Data items:
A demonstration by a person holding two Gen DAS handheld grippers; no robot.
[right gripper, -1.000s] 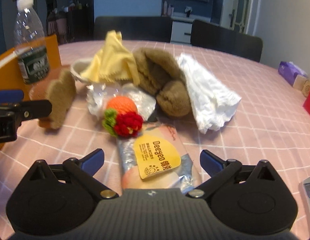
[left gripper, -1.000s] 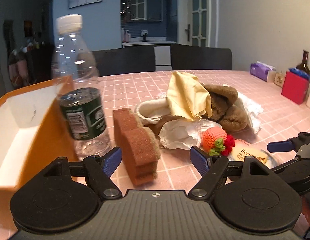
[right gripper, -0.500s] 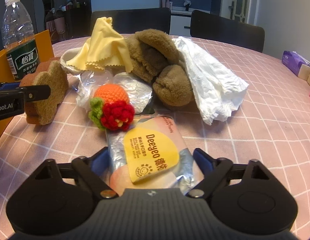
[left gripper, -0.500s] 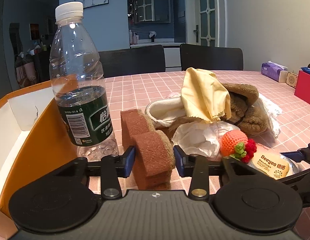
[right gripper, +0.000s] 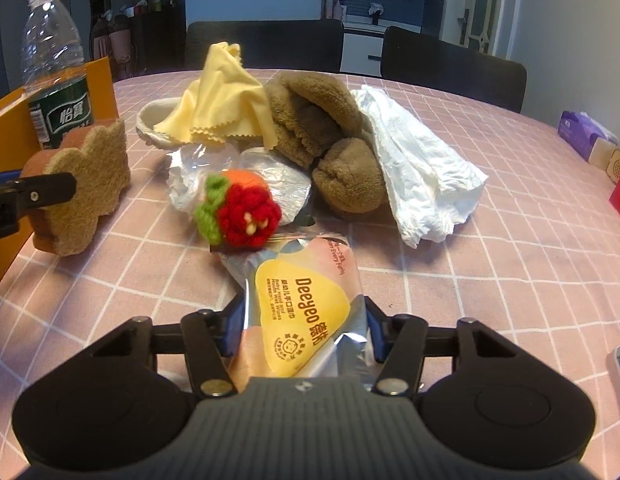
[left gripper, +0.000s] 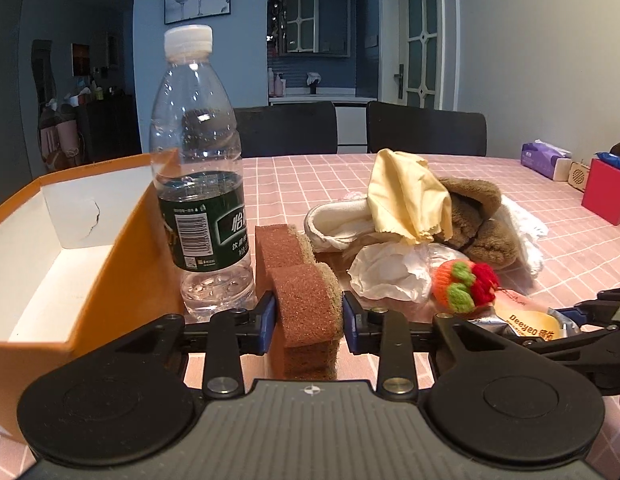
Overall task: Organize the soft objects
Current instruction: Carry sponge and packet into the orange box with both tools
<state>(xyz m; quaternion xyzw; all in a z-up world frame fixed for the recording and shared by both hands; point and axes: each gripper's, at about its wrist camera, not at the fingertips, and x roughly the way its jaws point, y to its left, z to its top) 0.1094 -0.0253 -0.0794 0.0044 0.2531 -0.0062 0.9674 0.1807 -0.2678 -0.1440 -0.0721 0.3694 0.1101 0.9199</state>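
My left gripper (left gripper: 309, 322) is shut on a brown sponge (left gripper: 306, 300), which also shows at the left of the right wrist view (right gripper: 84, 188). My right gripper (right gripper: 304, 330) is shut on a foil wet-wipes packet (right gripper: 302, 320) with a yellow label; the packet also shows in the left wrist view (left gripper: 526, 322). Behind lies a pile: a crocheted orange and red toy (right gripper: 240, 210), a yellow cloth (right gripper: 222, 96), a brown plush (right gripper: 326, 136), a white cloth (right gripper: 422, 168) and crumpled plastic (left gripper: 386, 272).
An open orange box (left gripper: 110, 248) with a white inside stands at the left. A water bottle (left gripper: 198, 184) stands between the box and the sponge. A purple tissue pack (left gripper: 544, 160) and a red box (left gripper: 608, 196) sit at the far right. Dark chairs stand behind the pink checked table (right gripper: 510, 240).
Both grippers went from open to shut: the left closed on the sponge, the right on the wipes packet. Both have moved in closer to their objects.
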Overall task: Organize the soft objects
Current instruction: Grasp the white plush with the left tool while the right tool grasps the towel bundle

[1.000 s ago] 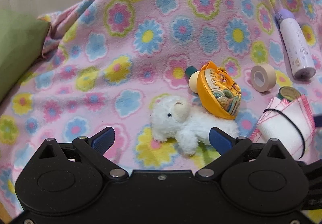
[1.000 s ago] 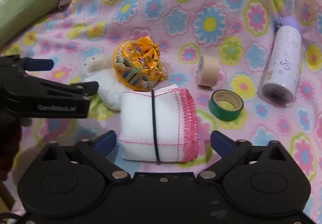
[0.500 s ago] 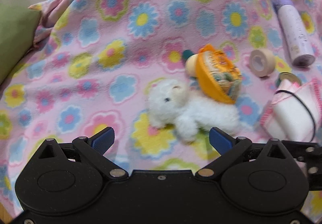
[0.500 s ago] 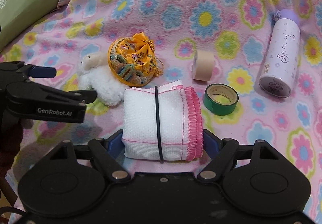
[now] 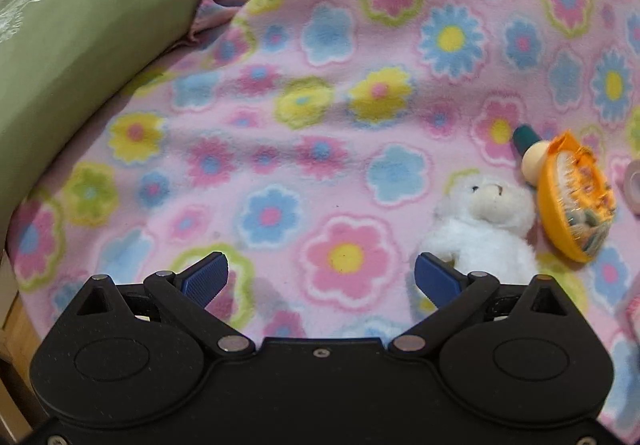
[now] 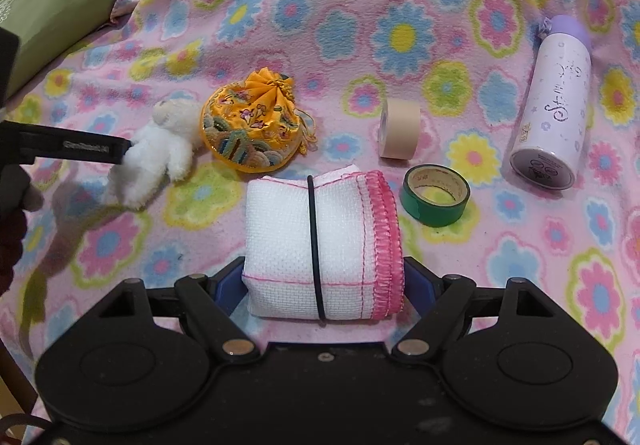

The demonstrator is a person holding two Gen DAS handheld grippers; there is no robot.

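Observation:
My right gripper (image 6: 323, 279) is shut on a folded white cloth (image 6: 320, 241) with a pink edge and a black band around it, resting on the flowered blanket (image 6: 400, 33). A white plush lamb (image 6: 156, 159) lies left of it, beside an orange embroidered pouch (image 6: 256, 131). My left gripper (image 5: 320, 277) is open and empty, low over the blanket; the lamb (image 5: 484, 229) is at its right finger and the pouch (image 5: 572, 201) lies further right. The left gripper's finger (image 6: 68, 149) also shows in the right wrist view, touching the lamb.
A beige tape roll (image 6: 400, 129), a green tape roll (image 6: 436, 195) and a purple-capped white bottle (image 6: 556, 121) lie right of the cloth. A wooden peg doll (image 5: 530, 155) sits behind the pouch. A green cushion (image 5: 72, 57) lies at the left edge.
My right gripper closed on the folded cloth. My left gripper swung to the left, so the lamb and pouch slid to the right of its view.

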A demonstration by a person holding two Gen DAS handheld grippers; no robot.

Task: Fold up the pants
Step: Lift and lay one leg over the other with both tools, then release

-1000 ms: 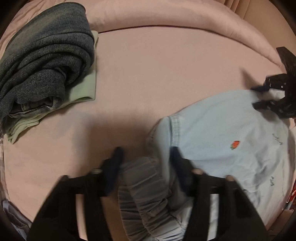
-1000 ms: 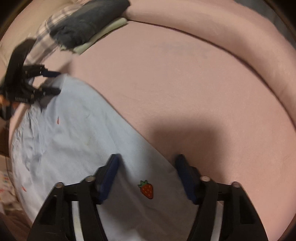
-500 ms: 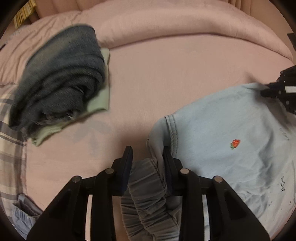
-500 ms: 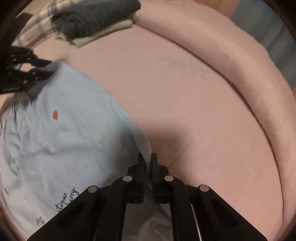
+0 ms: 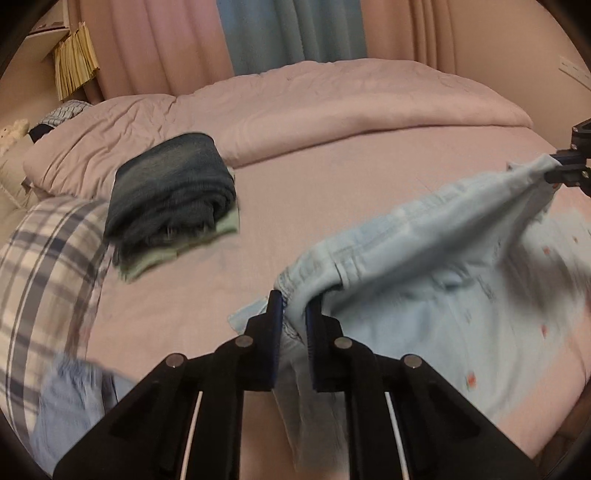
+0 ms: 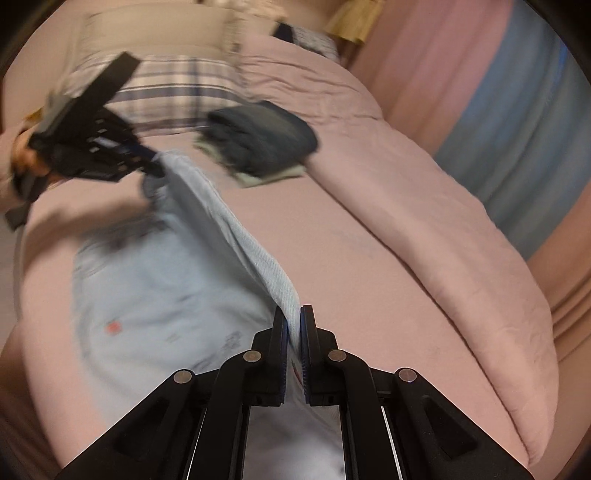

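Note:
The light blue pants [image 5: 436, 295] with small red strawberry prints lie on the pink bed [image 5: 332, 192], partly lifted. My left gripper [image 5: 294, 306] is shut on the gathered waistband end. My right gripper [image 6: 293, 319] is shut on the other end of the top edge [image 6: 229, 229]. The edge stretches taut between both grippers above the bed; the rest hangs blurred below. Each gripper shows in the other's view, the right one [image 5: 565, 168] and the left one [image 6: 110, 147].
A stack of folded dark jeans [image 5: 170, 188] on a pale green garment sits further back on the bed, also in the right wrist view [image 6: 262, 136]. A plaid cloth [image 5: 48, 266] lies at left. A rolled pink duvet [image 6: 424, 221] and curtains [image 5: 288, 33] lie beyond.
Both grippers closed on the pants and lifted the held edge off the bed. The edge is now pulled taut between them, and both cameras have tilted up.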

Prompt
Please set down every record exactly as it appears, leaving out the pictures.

Completed exercise
A demonstration by a person holding two Gen DAS handheld grippers; no robot.
[right gripper, -1.000s] 
[left gripper, -1.000s] 
[right gripper, -0.500s] 
[left gripper, -0.500s] 
[right gripper, +0.000s] 
[left gripper, +0.000s] 
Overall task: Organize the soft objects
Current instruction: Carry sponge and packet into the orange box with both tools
<state>(xyz m; quaternion xyzw; all in a z-up world frame fixed for the recording and shared by both hands; point and axes: each gripper's, at about its wrist camera, not at the fingertips, and x roughly the way its jaws point, y to its left, z to its top) 0.1094 -0.0253 -0.0794 0.0044 0.2531 -0.0062 0.9674 0.1807 -0.2678 -0.1440 -0.0721 0.3694 0.1101 0.9199</state>
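My left gripper (left gripper: 309, 322) is shut on a brown sponge (left gripper: 306, 300), which also shows at the left of the right wrist view (right gripper: 84, 188). My right gripper (right gripper: 304, 330) is shut on a foil wet-wipes packet (right gripper: 302, 320) with a yellow label; the packet also shows in the left wrist view (left gripper: 526, 322). Behind lies a pile: a crocheted orange and red toy (right gripper: 240, 210), a yellow cloth (right gripper: 222, 96), a brown plush (right gripper: 326, 136), a white cloth (right gripper: 422, 168) and crumpled plastic (left gripper: 386, 272).
An open orange box (left gripper: 110, 248) with a white inside stands at the left. A water bottle (left gripper: 198, 184) stands between the box and the sponge. A purple tissue pack (left gripper: 544, 160) and a red box (left gripper: 608, 196) sit at the far right. Dark chairs stand behind the pink checked table (right gripper: 510, 240).
Both grippers went from open to shut: the left closed on the sponge, the right on the wipes packet. Both have moved in closer to their objects.
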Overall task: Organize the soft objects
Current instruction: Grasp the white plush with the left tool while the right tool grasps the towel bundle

[1.000 s ago] 
[1.000 s ago] 
[0.500 s ago] 
[0.500 s ago] 
[now] 
[now] 

The demonstrator is a person holding two Gen DAS handheld grippers; there is no robot.

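Observation:
My right gripper (image 6: 323, 279) is shut on a folded white cloth (image 6: 320, 241) with a pink edge and a black band around it, resting on the flowered blanket (image 6: 400, 33). A white plush lamb (image 6: 156, 159) lies left of it, beside an orange embroidered pouch (image 6: 256, 131). My left gripper (image 5: 320, 277) is open and empty, low over the blanket; the lamb (image 5: 484, 229) is at its right finger and the pouch (image 5: 572, 201) lies further right. The left gripper's finger (image 6: 68, 149) also shows in the right wrist view, touching the lamb.
A beige tape roll (image 6: 400, 129), a green tape roll (image 6: 436, 195) and a purple-capped white bottle (image 6: 556, 121) lie right of the cloth. A wooden peg doll (image 5: 530, 155) sits behind the pouch. A green cushion (image 5: 72, 57) lies at the left edge.
My right gripper closed on the folded cloth. My left gripper swung to the left, so the lamb and pouch slid to the right of its view.
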
A demonstration by a person holding two Gen DAS handheld grippers; no robot.

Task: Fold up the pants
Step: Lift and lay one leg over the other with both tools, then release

-1000 ms: 
-1000 ms: 
-500 ms: 
-500 ms: 
+0 ms: 
+0 ms: 

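Note:
The light blue pants [image 5: 436, 295] with small red strawberry prints lie on the pink bed [image 5: 332, 192], partly lifted. My left gripper [image 5: 294, 306] is shut on the gathered waistband end. My right gripper [image 6: 293, 319] is shut on the other end of the top edge [image 6: 229, 229]. The edge stretches taut between both grippers above the bed; the rest hangs blurred below. Each gripper shows in the other's view, the right one [image 5: 565, 168] and the left one [image 6: 110, 147].
A stack of folded dark jeans [image 5: 170, 188] on a pale green garment sits further back on the bed, also in the right wrist view [image 6: 262, 136]. A plaid cloth [image 5: 48, 266] lies at left. A rolled pink duvet [image 6: 424, 221] and curtains [image 5: 288, 33] lie beyond.
Both grippers closed on the pants and lifted the held edge off the bed. The edge is now pulled taut between them, and both cameras have tilted up.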

The output has been completed.